I’m surprised no one has mentioned farts yet. Maybe they don’t affect you that way, but in my family, a meal of beans is always followed by an organ recital.
Strange question. Most people like variety in their diet, and soy (which is a bean anyway) provides some variety. It doesn’t mean they never eat other types of beans. It’s like asking ‘why do people eat so much chicken when other meats exist? Why not just eat sausage and chips every day?’
Variety and balance are good. Singling out certain foods as miraculous or the source of evil typically is foolish.
I wouldn’t “obsess” about soy, either for its purported health benefits or potential downside in certain subsets of people. Just don’t cram the stuff down like there’s no tomorrow.
“Eat less. Mostly plants.”*
*Source: Michael Pollan.
Assuming that when people talk about eating soy, they mean eating it in the form of tofu, I prefer beans for a somewhat goofball reason.
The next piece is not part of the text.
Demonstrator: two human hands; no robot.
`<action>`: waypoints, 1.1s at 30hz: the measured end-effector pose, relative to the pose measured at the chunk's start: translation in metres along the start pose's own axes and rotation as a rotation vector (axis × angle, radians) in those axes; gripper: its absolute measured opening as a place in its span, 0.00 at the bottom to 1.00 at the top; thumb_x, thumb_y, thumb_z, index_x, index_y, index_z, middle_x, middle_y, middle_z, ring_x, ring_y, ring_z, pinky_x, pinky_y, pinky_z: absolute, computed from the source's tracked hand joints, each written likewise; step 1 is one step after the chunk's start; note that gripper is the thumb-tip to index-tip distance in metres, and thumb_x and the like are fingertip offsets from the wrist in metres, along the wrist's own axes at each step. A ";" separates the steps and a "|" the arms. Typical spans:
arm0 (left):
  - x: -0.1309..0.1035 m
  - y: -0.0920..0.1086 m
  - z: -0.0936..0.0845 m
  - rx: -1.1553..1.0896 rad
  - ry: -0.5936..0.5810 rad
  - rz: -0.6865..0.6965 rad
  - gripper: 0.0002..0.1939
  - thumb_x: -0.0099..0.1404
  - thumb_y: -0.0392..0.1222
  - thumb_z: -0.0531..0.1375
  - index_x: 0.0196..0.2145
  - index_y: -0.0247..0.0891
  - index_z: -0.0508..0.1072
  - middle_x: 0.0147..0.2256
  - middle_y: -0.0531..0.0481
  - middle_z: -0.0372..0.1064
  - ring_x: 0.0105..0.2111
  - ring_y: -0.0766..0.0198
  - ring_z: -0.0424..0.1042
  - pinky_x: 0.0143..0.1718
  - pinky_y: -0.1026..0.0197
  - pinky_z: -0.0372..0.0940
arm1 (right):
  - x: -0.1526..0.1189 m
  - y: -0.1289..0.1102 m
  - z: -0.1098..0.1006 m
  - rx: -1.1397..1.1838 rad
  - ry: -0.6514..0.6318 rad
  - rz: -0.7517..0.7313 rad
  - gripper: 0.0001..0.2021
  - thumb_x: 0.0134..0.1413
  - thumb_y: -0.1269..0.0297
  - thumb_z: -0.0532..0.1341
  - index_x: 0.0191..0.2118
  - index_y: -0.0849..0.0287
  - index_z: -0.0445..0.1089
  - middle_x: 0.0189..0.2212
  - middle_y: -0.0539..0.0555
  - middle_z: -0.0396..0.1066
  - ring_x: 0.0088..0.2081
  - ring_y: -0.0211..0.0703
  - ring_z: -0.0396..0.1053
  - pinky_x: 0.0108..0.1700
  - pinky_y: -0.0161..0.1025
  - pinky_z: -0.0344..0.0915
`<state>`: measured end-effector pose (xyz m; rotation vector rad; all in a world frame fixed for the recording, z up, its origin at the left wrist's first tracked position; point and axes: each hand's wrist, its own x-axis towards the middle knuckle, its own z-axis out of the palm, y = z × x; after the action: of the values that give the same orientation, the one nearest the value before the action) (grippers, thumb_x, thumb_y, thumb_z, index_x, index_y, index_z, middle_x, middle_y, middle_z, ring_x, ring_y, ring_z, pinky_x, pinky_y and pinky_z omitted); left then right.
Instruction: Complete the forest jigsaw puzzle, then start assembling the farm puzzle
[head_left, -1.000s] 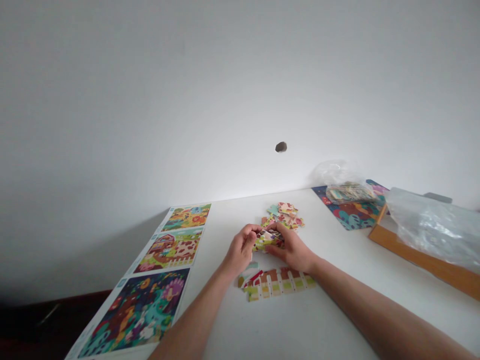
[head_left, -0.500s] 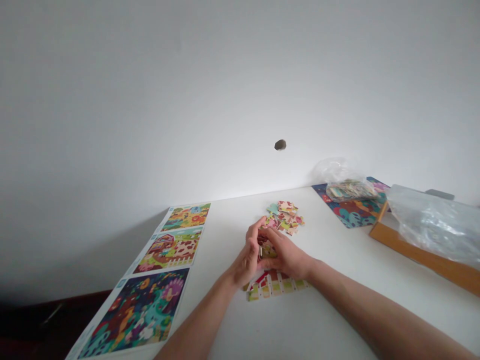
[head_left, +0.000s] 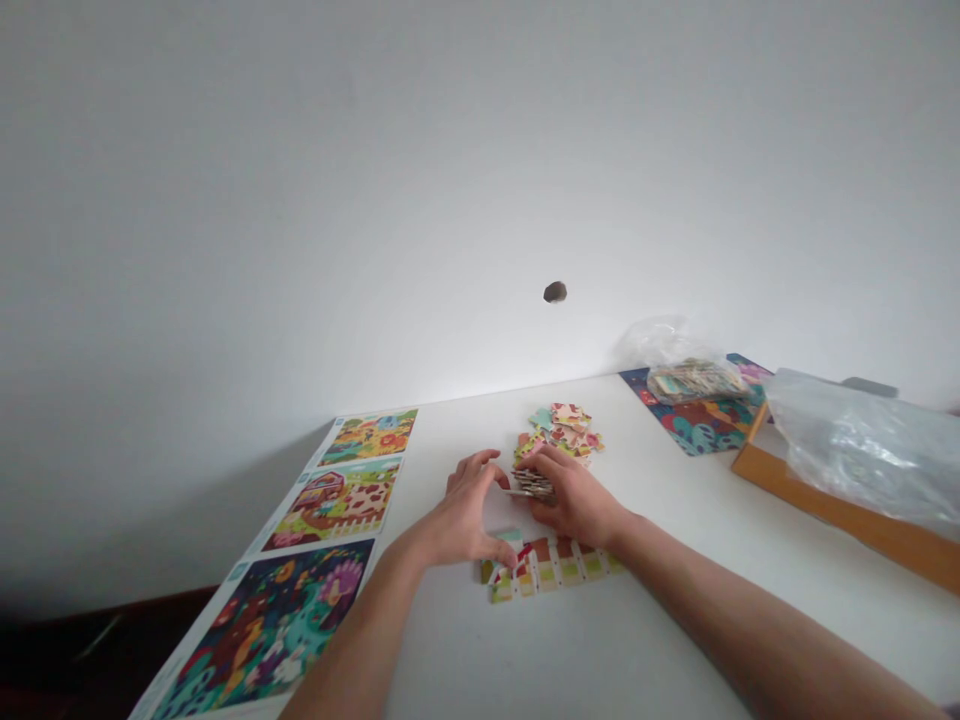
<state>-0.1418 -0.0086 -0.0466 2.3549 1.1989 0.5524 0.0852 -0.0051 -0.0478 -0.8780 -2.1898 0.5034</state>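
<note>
My right hand is closed around a stack of jigsaw puzzle pieces, their edges facing left. One piece juts out of the stack towards my left hand. That hand is open, thumb and fingers spread apart, with its thumb by the left end of a row of puzzle pieces showing a white fence. The row lies on the table below both hands, its upper part partly hidden by my right hand. Just beyond the hands is a loose heap of puzzle pieces.
On the left lies a printed sheet with a jungle picture, a farm picture and a dark forest picture. At right are a bag of pieces, a dark picture card and an orange-edged box under clear plastic.
My left hand has moved left, away from my right hand, and its fingers have spread. The stack in my right hand now shows between the two hands.
</note>
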 end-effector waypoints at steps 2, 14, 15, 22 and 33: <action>-0.001 -0.003 0.002 0.014 -0.004 -0.023 0.44 0.33 0.60 0.73 0.46 0.42 0.62 0.61 0.36 0.48 0.62 0.39 0.47 0.60 0.37 0.49 | 0.001 0.002 0.001 0.001 0.016 0.015 0.20 0.49 0.76 0.66 0.48 0.56 0.67 0.44 0.55 0.66 0.45 0.48 0.66 0.48 0.42 0.64; -0.001 -0.002 -0.006 0.045 -0.058 -0.040 0.31 0.41 0.59 0.71 0.39 0.42 0.69 0.62 0.39 0.49 0.63 0.39 0.46 0.60 0.38 0.48 | 0.000 0.010 -0.002 0.062 0.155 0.123 0.20 0.47 0.72 0.66 0.48 0.57 0.66 0.41 0.54 0.70 0.43 0.48 0.69 0.46 0.42 0.65; 0.000 -0.001 -0.006 0.054 -0.067 -0.046 0.29 0.41 0.60 0.71 0.37 0.42 0.70 0.63 0.41 0.49 0.63 0.39 0.46 0.60 0.38 0.48 | 0.000 0.011 -0.002 0.054 0.130 0.110 0.21 0.46 0.73 0.66 0.48 0.57 0.67 0.42 0.55 0.70 0.43 0.49 0.68 0.46 0.42 0.65; 0.002 0.003 -0.008 0.005 -0.064 -0.073 0.21 0.45 0.53 0.71 0.33 0.42 0.72 0.63 0.44 0.51 0.63 0.43 0.48 0.61 0.42 0.48 | -0.001 0.013 -0.003 0.070 0.101 0.133 0.18 0.52 0.65 0.67 0.49 0.57 0.67 0.43 0.56 0.70 0.44 0.50 0.69 0.46 0.42 0.66; 0.006 0.008 -0.009 -0.294 0.116 -0.034 0.12 0.54 0.47 0.67 0.28 0.39 0.70 0.32 0.52 0.66 0.36 0.61 0.68 0.44 0.59 0.62 | -0.002 0.008 -0.004 0.145 0.130 0.157 0.18 0.54 0.62 0.67 0.49 0.56 0.66 0.41 0.54 0.72 0.41 0.47 0.70 0.44 0.41 0.66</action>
<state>-0.1381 -0.0057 -0.0339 2.0750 1.1193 0.8050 0.0920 -0.0007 -0.0506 -0.9803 -1.9508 0.6542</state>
I believe (although I don’t always practice this) that you’re better off eating less processed food. So a meal made of dried rice and dried beans is less processed than one made from tofu, which is soy that’s been processed. (Of course, by this theory, you’re better off eating a beef hamburger instead of a Gardenburger so it may be, as I said, a goofball idea.)
I don’t know about that, tofu is just basically the bean equivalent of a solid yogurt block (i.e. soy bean milk coagulated.) What is it that makes processing of something “worse for you?”
And there’s nothing intrinsically less healthy about ground beef than a slab of beef. Now, in practice when beef is ground up for burger making it is often only 75% lean, because anything higher than that and it isn’t the best option for burger. I enjoy a good sirloin burger, which usually is 90% lean or more, but I’ve always stood by the full on fatty 75% lean ground beef for a classic American hamburger. The fat just gives it better properties as a burger.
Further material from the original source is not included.